### WHAT TO DO
Scan the records below. List lines holding "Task".

[Data extracted from a collection]
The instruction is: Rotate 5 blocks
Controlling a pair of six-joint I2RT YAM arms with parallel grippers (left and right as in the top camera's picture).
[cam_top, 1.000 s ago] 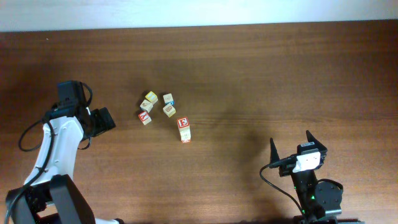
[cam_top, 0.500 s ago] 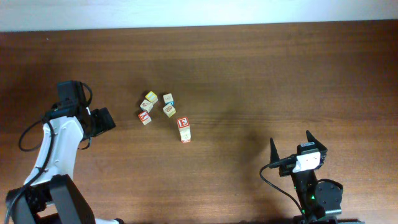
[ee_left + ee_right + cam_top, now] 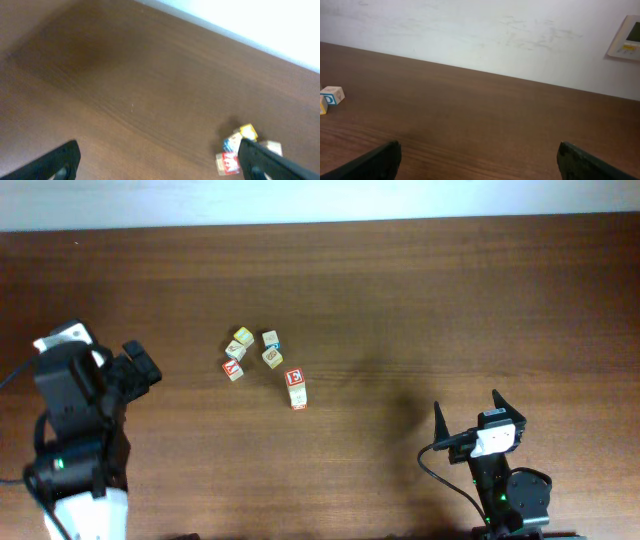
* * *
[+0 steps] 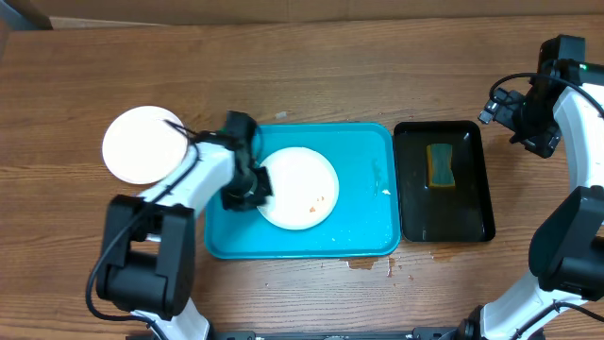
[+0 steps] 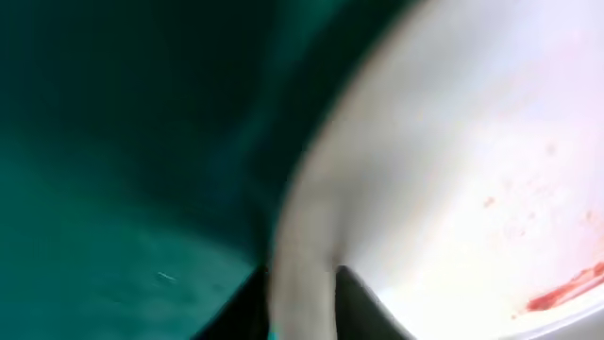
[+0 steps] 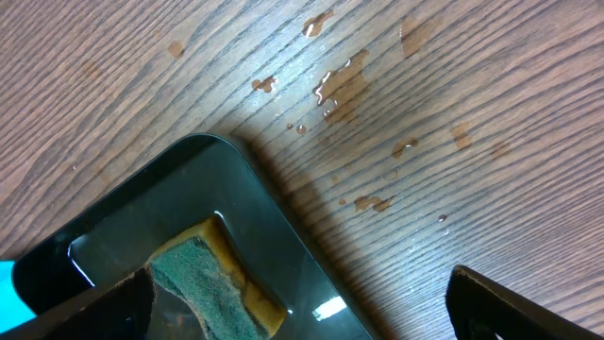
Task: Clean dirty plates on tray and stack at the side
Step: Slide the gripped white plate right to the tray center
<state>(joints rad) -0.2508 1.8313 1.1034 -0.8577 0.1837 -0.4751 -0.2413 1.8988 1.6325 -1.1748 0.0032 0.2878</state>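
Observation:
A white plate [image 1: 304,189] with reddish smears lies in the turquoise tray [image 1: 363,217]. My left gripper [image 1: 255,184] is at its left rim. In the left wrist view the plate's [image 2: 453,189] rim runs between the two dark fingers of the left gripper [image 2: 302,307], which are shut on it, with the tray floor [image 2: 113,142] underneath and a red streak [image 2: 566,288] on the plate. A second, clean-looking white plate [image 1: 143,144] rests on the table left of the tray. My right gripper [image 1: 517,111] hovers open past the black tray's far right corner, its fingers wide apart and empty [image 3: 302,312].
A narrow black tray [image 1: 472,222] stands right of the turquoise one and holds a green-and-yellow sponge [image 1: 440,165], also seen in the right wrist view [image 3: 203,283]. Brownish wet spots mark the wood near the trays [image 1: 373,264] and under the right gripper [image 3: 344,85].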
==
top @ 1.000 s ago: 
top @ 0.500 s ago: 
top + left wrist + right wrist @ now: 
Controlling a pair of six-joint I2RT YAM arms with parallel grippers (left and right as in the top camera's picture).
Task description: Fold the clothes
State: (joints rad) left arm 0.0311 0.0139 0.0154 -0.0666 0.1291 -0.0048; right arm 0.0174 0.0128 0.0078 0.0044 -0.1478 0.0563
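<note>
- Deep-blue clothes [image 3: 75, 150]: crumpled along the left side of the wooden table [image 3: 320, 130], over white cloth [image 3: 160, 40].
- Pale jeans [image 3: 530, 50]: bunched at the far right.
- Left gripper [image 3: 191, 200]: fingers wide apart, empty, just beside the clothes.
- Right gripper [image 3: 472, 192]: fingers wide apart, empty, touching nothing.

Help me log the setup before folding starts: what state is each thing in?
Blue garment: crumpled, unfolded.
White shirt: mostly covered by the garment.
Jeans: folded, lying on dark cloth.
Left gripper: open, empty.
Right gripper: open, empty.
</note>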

### SOLVED EXERCISE
Task: Clean dirty plates on tray and stack at the side
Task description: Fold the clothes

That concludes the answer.